The organization’s response proposed a shorter extension of CIP-013 due to the “critical nature of the utility industry supply chain and that many or most utilities may already be prepared to comply by the current July 1 deadline.”

Thinking back to my time spent implementing the v5 standards at a utility, I certainly appreciated the unprecedented delay then, and there was definitely no pandemic adversely impacting my team’s productivity to compete with.

What’s next?

So now that FERC has blessed the extension, I’ll re-post my list of ideas on how to spend all your newly acquired free time.

  1. Implement the new Tripwire Enterprise Ransomware Protection Rules, details can be found here.
  2. Brush up on your policies and procedures that cover the CIP Exceptional Circumstances, you know, just in case. Here’s a quick refresher on the subject from the NERC Glossary of terms:

“A situation that involves or threatens to involve one or more of the following, or similar, conditions that impact safety or BES reliability: a risk of injury or death; a natural disaster; civil unrest; an imminent or existing hardware, software, or equipment failure; a Cyber Security Incident requiring emergency assistance; a response by emergency services; the enactment of a mutual assistance agreement; or an impediment of large scale workforce availability.”

  1. Check out the Tripwire Private Energy Group on the Tripwire Forums.
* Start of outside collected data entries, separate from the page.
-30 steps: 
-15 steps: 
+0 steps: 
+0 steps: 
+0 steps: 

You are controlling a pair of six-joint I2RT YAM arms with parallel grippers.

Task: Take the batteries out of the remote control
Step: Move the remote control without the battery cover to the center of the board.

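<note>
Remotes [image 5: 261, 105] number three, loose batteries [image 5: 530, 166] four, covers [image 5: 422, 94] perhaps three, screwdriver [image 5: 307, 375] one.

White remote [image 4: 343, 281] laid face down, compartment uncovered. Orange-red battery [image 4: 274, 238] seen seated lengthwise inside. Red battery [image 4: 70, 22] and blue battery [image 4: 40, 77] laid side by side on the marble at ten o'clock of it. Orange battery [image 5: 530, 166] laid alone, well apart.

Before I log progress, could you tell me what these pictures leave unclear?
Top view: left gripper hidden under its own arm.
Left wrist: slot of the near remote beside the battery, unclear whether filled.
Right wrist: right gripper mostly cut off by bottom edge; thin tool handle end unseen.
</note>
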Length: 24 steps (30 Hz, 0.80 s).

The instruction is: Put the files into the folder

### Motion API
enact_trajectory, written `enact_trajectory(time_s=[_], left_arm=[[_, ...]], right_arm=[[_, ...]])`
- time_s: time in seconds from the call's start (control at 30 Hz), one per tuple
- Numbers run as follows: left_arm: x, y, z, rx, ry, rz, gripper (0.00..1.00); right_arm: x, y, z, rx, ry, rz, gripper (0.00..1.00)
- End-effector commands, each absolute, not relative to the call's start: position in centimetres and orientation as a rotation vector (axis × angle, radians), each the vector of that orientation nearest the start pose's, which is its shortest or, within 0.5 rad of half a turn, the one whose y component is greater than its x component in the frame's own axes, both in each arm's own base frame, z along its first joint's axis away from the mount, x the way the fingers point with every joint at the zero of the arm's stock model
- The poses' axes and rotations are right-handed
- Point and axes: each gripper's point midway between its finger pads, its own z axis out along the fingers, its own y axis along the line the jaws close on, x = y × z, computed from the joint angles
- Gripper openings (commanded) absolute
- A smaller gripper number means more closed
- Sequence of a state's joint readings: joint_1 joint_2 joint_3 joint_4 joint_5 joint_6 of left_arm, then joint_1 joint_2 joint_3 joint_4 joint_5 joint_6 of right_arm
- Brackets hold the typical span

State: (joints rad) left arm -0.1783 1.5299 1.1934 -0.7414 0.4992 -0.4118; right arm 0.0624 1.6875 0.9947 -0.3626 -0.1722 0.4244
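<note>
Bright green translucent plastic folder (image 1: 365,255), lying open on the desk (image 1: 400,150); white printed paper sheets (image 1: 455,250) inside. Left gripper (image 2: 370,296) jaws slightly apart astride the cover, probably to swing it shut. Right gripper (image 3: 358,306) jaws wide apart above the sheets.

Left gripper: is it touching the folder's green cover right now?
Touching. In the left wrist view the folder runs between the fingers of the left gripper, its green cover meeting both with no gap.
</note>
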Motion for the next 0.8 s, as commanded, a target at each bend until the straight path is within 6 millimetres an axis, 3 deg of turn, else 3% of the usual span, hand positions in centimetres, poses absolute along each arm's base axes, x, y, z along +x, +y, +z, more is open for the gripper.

Email us here if you’d like to request access (must be a Tripwire electric utility customer).
  2. Check out Travis Smith’s series on the MITRE ATT&CK Framework and follow that up with a short read on the new Industrial Control Systems MITRE ATT&CK Framework.
  3. Exercise your CIP-008 Incident Response Plan. What better time than when there’s not an actual incident occurring? Don’t forget to take credit for your exercise by documenting the 15 month test requirement identified in CIP-008- R2.1.
  4. Lastly, make sure your backups are working, and test a restore. Also, like the item above, don’t forget to take credit for CIP-009-5 requirement 2.1 to test recovery plans at least once every 15 calendar months.